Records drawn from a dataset
* * *
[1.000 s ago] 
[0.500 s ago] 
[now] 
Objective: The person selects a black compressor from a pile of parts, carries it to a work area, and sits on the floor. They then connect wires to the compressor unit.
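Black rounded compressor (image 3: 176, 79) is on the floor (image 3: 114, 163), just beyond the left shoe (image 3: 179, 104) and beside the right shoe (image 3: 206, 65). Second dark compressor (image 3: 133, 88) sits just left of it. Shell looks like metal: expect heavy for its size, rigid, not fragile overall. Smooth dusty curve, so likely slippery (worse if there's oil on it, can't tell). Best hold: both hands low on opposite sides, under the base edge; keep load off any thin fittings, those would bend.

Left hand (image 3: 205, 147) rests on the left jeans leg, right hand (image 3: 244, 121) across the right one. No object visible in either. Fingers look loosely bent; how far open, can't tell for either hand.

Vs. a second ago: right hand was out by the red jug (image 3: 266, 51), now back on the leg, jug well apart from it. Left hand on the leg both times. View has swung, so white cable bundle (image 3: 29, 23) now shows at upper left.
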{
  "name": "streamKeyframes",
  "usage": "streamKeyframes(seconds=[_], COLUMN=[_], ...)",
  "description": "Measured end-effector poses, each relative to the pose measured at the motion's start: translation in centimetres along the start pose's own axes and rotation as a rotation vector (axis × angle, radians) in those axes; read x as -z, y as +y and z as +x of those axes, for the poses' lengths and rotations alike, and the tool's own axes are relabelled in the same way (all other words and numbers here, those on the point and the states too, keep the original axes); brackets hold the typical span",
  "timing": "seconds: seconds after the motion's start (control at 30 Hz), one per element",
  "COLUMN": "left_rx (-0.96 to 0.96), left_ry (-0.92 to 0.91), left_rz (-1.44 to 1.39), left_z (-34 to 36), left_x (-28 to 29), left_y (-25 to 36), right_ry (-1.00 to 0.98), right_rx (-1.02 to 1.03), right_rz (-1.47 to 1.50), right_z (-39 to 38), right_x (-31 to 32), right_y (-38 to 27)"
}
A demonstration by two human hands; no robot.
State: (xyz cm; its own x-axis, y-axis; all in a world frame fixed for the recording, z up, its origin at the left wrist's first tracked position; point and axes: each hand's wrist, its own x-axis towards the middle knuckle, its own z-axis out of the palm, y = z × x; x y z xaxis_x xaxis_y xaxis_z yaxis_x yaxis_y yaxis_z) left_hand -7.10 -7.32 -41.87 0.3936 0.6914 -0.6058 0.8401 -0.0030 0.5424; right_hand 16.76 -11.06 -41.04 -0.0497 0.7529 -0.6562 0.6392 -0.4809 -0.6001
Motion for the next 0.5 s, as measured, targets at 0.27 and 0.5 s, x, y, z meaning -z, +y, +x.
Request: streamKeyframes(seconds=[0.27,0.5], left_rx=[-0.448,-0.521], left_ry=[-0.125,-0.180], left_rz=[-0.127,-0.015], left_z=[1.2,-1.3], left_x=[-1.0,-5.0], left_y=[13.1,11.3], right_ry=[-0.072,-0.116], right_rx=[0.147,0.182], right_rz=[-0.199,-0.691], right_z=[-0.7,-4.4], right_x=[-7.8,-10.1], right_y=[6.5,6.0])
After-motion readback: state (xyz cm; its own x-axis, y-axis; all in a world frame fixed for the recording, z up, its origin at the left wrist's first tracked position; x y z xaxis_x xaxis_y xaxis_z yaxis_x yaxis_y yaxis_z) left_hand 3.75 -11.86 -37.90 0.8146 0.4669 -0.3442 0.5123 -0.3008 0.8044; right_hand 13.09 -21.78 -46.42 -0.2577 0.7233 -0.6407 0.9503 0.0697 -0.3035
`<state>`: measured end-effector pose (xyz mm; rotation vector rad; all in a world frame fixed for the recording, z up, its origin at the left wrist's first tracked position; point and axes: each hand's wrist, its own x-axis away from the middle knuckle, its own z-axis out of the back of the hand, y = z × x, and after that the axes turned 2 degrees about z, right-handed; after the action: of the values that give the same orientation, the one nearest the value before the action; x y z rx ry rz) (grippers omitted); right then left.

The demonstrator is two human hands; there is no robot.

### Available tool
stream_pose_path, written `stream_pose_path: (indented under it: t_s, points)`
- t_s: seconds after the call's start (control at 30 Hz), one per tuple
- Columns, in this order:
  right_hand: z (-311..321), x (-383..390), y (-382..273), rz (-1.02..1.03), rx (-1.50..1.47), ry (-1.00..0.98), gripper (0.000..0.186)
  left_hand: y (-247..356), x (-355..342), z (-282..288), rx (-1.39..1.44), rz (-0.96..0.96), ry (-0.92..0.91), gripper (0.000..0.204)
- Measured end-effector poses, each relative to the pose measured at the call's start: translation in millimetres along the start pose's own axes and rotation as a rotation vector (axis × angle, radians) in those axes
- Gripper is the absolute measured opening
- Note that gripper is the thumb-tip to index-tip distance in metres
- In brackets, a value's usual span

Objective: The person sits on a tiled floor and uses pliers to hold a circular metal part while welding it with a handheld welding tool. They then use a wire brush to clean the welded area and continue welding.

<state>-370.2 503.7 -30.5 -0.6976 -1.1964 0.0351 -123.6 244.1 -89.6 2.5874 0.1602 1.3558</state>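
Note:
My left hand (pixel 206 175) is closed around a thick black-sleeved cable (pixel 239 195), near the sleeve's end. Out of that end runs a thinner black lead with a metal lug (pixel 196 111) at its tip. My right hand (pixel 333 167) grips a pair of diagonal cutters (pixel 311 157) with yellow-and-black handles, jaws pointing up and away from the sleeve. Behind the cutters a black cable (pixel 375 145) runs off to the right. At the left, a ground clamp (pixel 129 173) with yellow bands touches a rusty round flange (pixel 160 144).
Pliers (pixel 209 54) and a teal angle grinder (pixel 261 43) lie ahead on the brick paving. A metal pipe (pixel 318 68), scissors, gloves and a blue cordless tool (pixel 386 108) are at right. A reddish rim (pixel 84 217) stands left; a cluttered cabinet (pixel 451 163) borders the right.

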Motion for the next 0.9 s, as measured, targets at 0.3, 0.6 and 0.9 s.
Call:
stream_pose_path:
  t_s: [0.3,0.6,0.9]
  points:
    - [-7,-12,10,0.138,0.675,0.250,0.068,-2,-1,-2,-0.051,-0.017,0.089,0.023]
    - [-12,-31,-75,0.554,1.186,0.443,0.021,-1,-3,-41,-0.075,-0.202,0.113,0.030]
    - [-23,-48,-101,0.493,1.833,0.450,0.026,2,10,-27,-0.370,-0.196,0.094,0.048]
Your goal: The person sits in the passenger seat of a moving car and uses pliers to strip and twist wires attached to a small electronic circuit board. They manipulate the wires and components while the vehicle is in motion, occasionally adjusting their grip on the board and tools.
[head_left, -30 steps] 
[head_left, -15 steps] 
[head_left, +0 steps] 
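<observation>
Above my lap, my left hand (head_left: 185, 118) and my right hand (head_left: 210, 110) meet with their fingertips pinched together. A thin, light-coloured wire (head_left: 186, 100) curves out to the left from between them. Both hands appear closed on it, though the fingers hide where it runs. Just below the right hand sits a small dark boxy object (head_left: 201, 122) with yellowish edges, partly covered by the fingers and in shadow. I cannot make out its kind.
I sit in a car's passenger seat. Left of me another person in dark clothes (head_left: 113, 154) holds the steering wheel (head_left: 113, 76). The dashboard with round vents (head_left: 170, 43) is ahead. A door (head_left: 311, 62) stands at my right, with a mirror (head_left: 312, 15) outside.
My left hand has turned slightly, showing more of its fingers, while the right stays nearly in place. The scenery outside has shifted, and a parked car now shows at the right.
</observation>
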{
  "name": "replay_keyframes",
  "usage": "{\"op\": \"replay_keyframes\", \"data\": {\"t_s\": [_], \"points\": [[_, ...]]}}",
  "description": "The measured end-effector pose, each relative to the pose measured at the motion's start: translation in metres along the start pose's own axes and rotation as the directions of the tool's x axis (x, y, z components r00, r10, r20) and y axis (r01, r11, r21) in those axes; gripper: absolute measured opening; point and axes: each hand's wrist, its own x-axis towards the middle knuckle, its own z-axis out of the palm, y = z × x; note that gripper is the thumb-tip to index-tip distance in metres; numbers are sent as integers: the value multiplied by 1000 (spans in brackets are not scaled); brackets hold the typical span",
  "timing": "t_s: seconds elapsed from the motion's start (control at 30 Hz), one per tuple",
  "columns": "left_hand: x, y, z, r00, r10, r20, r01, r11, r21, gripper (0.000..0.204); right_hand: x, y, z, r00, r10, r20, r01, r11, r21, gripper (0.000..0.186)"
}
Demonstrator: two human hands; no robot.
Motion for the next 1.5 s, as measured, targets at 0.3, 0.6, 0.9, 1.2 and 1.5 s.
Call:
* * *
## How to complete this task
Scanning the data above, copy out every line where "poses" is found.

## Exercise response
  "description": "Measured end-effector poses, each relative to the pose measured at the motion's start: translation in centimetres along the start pose's own axes and rotation as a rotation vector (axis × angle, radians) in those axes; read x as -z, y as +y and z as +x of those axes, for the poses' lengths and rotations alike, and the tool's own axes are relabelled in the same way (all other words and numbers here, those on the point and the states too, keep the original axes); brackets hold the typical span",
- Measured end-effector poses, each relative to the pose measured at the call's start: translation in millimetres along the start pose's own axes and rotation as a rotation vector (axis × angle, radians) in those axes

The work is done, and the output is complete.